Your objective:
Look through the records below and state how many lines carry the string "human", adding nothing.

Material to process:
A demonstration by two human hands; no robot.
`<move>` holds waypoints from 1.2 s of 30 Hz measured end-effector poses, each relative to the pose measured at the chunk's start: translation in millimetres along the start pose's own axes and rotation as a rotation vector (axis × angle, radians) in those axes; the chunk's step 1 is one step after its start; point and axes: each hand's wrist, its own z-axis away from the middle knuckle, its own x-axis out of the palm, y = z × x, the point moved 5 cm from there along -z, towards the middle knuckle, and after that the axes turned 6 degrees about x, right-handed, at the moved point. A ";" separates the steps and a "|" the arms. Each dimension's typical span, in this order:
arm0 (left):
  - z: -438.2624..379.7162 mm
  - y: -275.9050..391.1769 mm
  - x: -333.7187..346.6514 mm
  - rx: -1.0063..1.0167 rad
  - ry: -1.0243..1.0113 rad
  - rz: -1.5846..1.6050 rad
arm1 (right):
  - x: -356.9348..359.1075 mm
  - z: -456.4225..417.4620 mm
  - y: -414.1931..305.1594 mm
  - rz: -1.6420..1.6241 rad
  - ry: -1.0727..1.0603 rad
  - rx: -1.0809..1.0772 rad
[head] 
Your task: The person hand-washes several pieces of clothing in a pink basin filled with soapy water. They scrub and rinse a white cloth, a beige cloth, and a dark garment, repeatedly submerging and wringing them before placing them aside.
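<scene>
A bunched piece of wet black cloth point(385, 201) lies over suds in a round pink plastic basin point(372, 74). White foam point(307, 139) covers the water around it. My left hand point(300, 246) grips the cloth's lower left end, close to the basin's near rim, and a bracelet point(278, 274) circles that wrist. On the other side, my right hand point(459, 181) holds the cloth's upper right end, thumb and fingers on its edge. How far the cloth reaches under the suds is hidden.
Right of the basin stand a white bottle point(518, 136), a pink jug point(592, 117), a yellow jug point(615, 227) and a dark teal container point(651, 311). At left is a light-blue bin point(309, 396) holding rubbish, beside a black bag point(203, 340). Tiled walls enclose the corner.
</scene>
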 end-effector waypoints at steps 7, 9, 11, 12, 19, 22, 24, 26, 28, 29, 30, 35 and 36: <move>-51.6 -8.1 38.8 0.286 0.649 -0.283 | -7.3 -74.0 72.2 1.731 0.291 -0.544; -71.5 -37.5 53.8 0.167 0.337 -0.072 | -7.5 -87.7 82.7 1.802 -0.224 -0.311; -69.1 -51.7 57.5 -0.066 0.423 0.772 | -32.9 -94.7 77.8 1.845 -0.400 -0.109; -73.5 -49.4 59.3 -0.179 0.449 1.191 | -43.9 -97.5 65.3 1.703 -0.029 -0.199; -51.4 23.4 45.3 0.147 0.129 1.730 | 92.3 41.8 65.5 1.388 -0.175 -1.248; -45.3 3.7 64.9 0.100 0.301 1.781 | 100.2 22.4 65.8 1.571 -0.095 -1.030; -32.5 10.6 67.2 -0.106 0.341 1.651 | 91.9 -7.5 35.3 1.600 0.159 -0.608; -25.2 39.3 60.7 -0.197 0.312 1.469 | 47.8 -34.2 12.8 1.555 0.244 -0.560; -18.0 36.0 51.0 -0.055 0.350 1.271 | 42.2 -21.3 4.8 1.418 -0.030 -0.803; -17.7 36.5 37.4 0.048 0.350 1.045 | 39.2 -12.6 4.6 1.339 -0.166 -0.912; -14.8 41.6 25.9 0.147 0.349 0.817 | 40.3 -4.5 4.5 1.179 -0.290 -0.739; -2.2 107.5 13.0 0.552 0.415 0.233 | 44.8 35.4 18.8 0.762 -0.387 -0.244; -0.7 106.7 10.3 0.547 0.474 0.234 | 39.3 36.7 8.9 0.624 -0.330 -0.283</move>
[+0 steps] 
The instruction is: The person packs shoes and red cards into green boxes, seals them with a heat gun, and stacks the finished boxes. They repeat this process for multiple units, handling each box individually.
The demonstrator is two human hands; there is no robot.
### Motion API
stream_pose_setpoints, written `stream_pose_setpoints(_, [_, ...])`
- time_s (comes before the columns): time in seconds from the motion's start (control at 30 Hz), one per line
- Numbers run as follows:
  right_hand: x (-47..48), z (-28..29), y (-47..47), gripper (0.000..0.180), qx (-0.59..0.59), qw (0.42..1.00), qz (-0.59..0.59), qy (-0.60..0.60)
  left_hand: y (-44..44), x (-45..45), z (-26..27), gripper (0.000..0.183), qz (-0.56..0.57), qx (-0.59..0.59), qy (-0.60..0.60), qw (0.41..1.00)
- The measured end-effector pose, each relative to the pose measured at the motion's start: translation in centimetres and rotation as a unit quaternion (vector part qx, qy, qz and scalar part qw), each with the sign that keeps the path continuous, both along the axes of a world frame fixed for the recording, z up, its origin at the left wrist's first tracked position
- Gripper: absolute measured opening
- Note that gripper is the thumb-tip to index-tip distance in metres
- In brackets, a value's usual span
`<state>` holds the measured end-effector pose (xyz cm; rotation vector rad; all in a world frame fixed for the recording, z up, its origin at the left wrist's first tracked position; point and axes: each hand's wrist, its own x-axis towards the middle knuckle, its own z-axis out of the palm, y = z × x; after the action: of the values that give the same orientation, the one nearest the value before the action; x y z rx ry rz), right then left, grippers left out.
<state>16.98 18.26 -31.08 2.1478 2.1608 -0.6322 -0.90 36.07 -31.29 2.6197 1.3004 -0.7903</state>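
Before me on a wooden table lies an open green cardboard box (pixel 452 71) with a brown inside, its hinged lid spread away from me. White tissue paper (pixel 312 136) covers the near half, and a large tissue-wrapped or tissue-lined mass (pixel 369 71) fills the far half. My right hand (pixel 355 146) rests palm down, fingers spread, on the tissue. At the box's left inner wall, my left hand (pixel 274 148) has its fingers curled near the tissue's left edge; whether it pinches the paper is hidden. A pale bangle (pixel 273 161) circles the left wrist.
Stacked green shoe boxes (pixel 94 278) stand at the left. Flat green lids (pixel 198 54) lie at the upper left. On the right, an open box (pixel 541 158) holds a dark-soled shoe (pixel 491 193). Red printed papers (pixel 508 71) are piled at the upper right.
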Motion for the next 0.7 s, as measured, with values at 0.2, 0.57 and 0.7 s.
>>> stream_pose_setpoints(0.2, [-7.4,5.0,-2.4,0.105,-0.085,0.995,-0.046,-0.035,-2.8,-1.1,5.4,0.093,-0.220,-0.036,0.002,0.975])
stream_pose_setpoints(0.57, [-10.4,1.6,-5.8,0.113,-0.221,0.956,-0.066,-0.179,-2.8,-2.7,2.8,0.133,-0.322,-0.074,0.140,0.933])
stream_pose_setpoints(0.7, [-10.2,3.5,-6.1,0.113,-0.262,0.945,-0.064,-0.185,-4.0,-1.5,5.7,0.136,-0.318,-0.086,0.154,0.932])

Expected output:
2